This week, Majestic have made some “under the bonnet” improvements to the way in which we record and return link data. The improvements will improve tracking of secure URLs (https), will change the way in which we show counts for sites that have both forms of URL, with and without, trailing slashes and – perhaps the most visible change, is the ability to see all the links within a specific directory, or all links to any set of URLs starting with the same URL syntax.
New Wildcard Option
Do you want to see all the links to a given directory on a site? Or all links to a page regardless of the variables added to the URL? We have now introduced this as an option within Site Explorer. So take the URL: http://uk.weather.com/weather/today-Bristol-UKXX0025:1:UK… Now you can see all the links that link to the weather directory OR you can see all the links that start with: http://uk.weather.com/weather/today EVEN THOUGH that URL as shown is a 404, you can still see all the links to pages that start with that syntax.
This will greatly help in analysis of many types or websites and potentially eCommerce sites where many URLs add variables to amend things like product colour or size.
Some affiliate programs may also be easier to analyze with this syntax.
To see the new wildcard option, we have simply added a radio box in the Site Explorer syntax options.
Show me an Example
Sure – a good example of how this is insightful is analysing www.nfl.com/teams/ at the wildcard level and then looking at the Pages tab. Now we can see the relative influence of each team in the league!
The list by default is in link count order – but put it into Excel (from the link at the bottom of the screenshot) and you can change that default easily enough. The New York Jets are WAY bigger than the Dallas Cowboys… (Excuse us while we put on our tin foil hats):
Is this a game changer?
This is something we developed because our customers and partners requested this functionality. It has any number of uses and we’ll be talking about a few of these in the coming weeks. If you find an interesting use for this functionality, why not talk about it on your own blog. I am sure our audience would love you to share!
So are there any OTHER New Announcements?
Yep – we made some other under the bonnet improvements – some of which were already live, but we didn’t get around to mentioning yet… for example…
Improved interpretation of “Trailing Slash” URLs
Many pages – can return two versions of a URL. An excellent example is Twitter:
Now these are the same content, but technically different URLs – although they did not HAVE to be different content, very few instances occur where the content is different. Most sites, (including modern WordPress installations), redirect to a single version of the URL, but when linking – or indeed when using Majestic – we can easily enter the other version inadvertently, only to be surprised to see small numbers.

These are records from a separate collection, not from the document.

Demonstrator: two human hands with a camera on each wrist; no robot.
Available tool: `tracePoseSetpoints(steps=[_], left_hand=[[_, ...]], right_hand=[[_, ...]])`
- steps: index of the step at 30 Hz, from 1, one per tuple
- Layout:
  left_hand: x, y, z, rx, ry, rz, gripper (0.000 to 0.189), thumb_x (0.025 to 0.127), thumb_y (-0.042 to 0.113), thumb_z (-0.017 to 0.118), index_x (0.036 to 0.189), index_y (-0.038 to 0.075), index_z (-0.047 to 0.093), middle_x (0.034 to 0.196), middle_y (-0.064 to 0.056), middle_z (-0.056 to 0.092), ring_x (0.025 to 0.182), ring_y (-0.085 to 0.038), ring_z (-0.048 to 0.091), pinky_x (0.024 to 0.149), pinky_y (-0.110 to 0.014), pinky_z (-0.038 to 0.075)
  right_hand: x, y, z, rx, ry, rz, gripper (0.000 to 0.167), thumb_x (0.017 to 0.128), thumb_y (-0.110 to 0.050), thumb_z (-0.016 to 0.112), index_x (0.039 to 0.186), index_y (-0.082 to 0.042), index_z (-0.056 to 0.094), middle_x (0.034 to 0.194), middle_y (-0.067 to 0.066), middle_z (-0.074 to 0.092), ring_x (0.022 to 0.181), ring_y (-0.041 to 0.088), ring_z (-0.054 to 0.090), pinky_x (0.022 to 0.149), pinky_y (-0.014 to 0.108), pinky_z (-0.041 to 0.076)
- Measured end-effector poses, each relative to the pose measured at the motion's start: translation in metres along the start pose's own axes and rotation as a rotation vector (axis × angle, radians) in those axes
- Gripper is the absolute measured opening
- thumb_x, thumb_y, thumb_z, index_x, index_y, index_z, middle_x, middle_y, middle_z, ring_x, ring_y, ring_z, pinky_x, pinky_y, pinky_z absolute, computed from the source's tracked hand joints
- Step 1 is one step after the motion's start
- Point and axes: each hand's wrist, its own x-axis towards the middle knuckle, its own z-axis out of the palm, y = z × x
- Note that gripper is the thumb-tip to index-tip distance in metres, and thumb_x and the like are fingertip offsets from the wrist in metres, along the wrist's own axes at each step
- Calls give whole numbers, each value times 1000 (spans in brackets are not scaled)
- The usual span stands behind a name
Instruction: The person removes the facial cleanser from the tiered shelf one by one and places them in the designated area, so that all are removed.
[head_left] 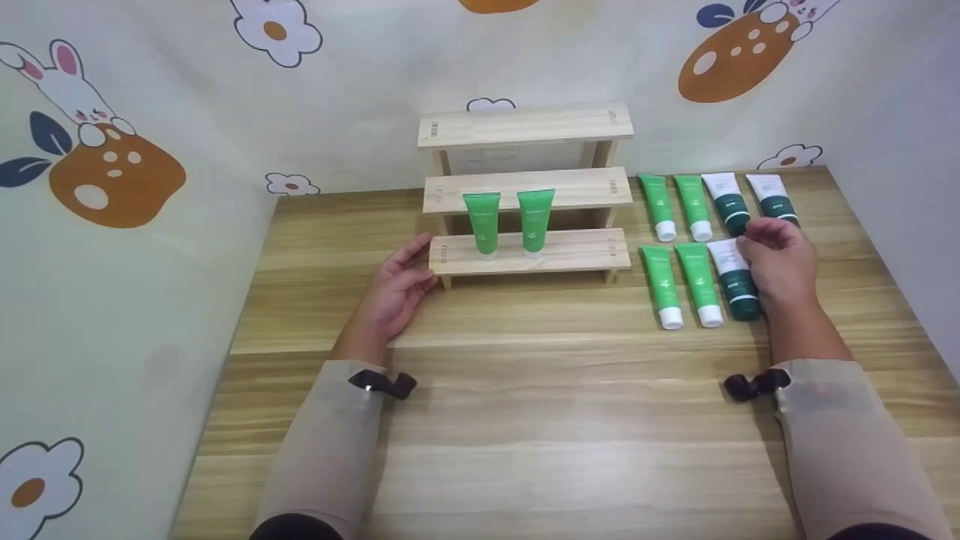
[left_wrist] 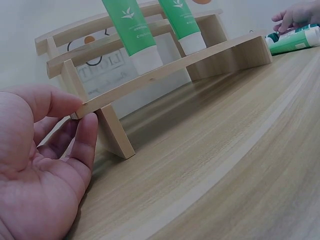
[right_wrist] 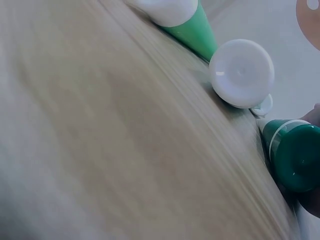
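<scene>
My left hand point(head_left: 395, 290) pinches the left end of the lowest step of a three-step wooden stand point(head_left: 570, 259), thumb and fingertips at its corner in the left wrist view. On that step two green tubes, one at left point(head_left: 484, 223) and one at right point(head_left: 535, 221), stand upright on white caps. My right hand point(head_left: 784, 262) is low over the tubes at right, fingers bent, fingertips at the upper end of a white-and-dark-green tube point(head_left: 737, 281) lying flat. Whether the fingers grip it, I cannot tell. In the right wrist view, a dark green cap point(right_wrist: 300, 157) shows beside the fingers.
Green tubes point(head_left: 661, 285) and white-and-dark-green tubes point(head_left: 724, 196) lie in two rows right of the stand, caps towards me. The wood-grain table point(head_left: 562, 412) meets a patterned cloth wall point(head_left: 360, 97) behind the stand and a plain wall at right.
</scene>
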Motion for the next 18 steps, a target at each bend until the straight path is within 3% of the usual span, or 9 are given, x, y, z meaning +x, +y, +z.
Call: tracePoseSetpoints(steps=[6, 18], left_hand=[[1, -1, -1, -3, 3, -6, 70, 96, -15, 54, 163, 5, 42, 162, -3, 46, 121, -13, 61, 91, -22, 58], [0, 0, -1, -7, 10, -10, 70, 96, -16, 54, 162, 6, 44, 162, -2, 45, 118, -13, 61, 90, -22, 58]], right_hand=[[-1, -1, 0, -2, 14, -1, 23, 100, -15, 73, 121, -24, 70, 113, -15, 66, 112, 4, 58, 101, 19, 43], [-3, -6, -4, 157, 27, -28, 23, 97, -7, 74, 118, -16, 71, 110, -9, 69, 107, 7, 61, 95, 15, 46]])
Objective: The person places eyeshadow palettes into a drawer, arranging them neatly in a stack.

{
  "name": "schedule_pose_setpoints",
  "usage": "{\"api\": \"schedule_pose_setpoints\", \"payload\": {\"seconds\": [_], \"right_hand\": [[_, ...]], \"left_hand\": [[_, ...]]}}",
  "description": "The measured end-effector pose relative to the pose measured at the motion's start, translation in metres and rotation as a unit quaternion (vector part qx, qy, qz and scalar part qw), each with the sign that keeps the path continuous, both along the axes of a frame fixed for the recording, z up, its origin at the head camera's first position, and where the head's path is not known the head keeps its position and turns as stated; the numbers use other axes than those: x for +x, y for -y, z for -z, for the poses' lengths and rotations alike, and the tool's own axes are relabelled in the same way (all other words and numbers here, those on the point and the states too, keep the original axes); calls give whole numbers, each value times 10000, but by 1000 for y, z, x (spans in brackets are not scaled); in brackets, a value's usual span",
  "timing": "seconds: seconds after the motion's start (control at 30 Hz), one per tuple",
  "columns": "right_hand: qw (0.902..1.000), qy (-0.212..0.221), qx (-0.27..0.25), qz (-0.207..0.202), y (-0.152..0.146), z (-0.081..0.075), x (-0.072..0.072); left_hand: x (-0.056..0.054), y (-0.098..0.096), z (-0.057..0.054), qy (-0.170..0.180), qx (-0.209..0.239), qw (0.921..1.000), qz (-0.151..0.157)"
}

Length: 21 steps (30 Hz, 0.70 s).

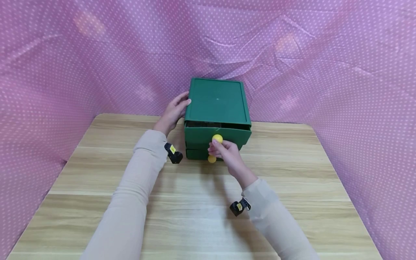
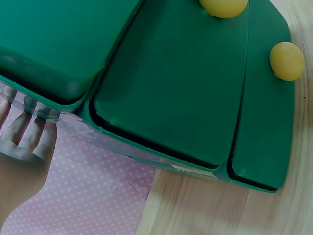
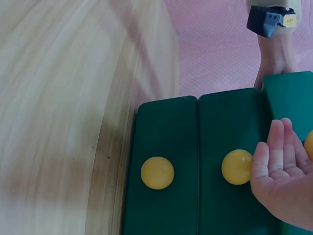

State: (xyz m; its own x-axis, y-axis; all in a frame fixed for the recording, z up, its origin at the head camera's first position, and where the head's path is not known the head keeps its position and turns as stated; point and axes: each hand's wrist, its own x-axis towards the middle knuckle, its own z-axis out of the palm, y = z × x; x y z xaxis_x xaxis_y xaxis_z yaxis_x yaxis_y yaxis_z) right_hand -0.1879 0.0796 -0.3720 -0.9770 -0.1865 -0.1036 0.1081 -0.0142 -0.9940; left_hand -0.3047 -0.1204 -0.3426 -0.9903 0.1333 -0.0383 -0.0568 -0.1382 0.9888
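Note:
A small green drawer cabinet (image 1: 217,101) stands upright, its fronts bearing round yellow knobs. Its top drawer (image 1: 199,135) juts a little forward, leaving a dark gap under the lid. My right hand (image 1: 229,155) pinches the top knob (image 1: 217,138), thumb against it; in the right wrist view my fingers partly cover this knob. Below that hand shows a lower knob (image 1: 212,159). The right wrist view also has the middle knob (image 3: 237,167) and bottom knob (image 3: 157,173). Against the cabinet's left side, my left hand (image 1: 172,113) rests with fingers extended, thumb at the upper edge.
The cabinet stands toward the back of a light wooden table (image 1: 195,216). A pink dotted cloth (image 1: 130,54) hangs behind and along both sides. Black wrist cameras (image 1: 173,153) sit on both cuffs.

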Motion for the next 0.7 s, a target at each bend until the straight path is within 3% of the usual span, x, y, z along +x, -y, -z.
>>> {"api": "schedule_pose_setpoints", "payload": {"seconds": [0.27,0.7], "right_hand": [[9999,36,-97,-18,1,0,-8],[9997,-17,220,-139,-2,-1,-16]], "left_hand": [[1,-2,2,50,36,9999,-111],[3,-2,3,-70,108,9999,-68]]}}
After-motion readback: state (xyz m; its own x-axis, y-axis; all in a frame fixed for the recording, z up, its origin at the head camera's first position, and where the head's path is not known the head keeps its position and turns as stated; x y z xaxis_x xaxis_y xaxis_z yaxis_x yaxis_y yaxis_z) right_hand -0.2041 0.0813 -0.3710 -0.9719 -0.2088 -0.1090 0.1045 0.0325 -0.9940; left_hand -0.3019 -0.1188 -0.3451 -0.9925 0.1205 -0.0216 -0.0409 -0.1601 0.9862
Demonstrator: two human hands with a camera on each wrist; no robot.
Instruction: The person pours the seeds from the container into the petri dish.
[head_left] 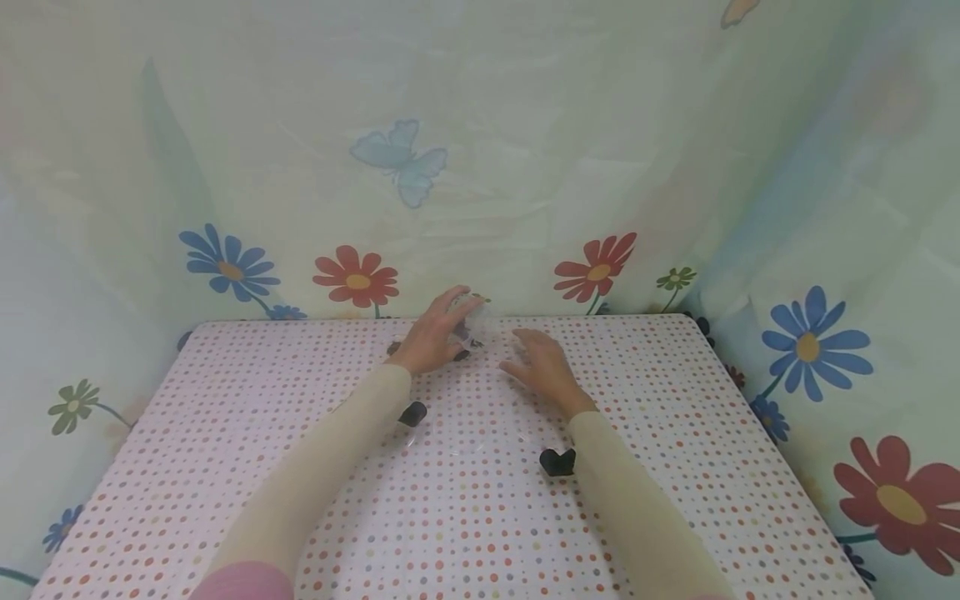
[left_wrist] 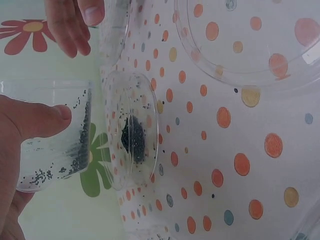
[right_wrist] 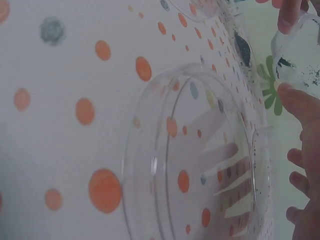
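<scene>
My left hand [head_left: 431, 337] grips a clear plastic cup [left_wrist: 55, 155], thumb across its near side. The cup is tipped on its side in the left wrist view, with small black grains [left_wrist: 80, 157] along its wall. Just beyond its rim, a clear round dish [left_wrist: 154, 120] on the table holds a dark heap of grains [left_wrist: 134, 140]. My right hand [head_left: 546, 367] hovers to the right of the cup with spread, loosely bent fingers and nothing in them. In the right wrist view its thumb [right_wrist: 295, 97] appears beside the cup; whether they touch I cannot tell.
A larger clear round dish [right_wrist: 160, 165] lies on the dotted tabletop [head_left: 450, 525] below my right hand. More clear dishware stands near the back edge. A flowered cloth [head_left: 487, 192] hangs right behind the table. Stray grains lie on the tabletop.
</scene>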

We have now improved the system so that we can show you the combined number WITHOUT duplication. So whether you enter the URL WITH or WITHOUT the trailing slash, we will return a consistent number. But we have achieved this without simply merging the URLs into a single record, so if you are looking at Top Pages data, for example, you can still see how many people link to the trailing slash vs non slash versions of the URL. This also means advanced reports can continue to work as previously in giving you the detail you need to fully analyze sites.
Better Coverage for http and https analysis
The resolved trailing slash problem has also helped us to give better coverage for https URLs. Again, we have previously treated both variations as entirely different, but the data is often the same – so now you can still see the difference between secure and non-secure URLs as you drill down into the data; but at the top level, the assumption is that you are looking at the combined number. Over the last year or two, more and more websites are moving towards SSL and this creates significant disparity when analyzing data unless you are extremely aware of the differences. Previously on these sites, you would probably need to search both options and combine the totals to see all of our data for a site. Most users didn’t do this, of course. Our contemporaries don’t really handle this situation any better – so now we believe we have the best way of presenting the numbers moving forward.
How Does This Compare To The Competition?
The Wildcard is something that our users have requested for some time and is available immediately within the API. Oddly enough, one of our competitors currently defaults back to the URL* variant of a URL WHETHER YOU WANT IT OR NOT. This tends to inflate numbers by simply not returning what the user requested. We only give you the wildcard number if you specifically request it. The trailing slash issue is now much more in line with all the major engines. It is likely to increase numbers to some URLs, but will not affect overall link counts to a domain. The SSL/non-SSL enhancement has less uniformity amongst search engines and crawlers. Some cannot count SSL links – but Google seems to count http and https as similar and as such we have followed the leader in this respect.
Integrity of Data is Important to us
We are striving hard to continually improve the data that we give to you – whilst also being as transparent as possible about how the data is calculated and interpreted. Sometimes these changes seem subtle and not important to users – but I urge the more enlightened SEOs out there to help educate others as to the validity of data that can be found across the web. Far to often, users are given numbers, statistics or interpretations which simply do not withstand rigorous analysis.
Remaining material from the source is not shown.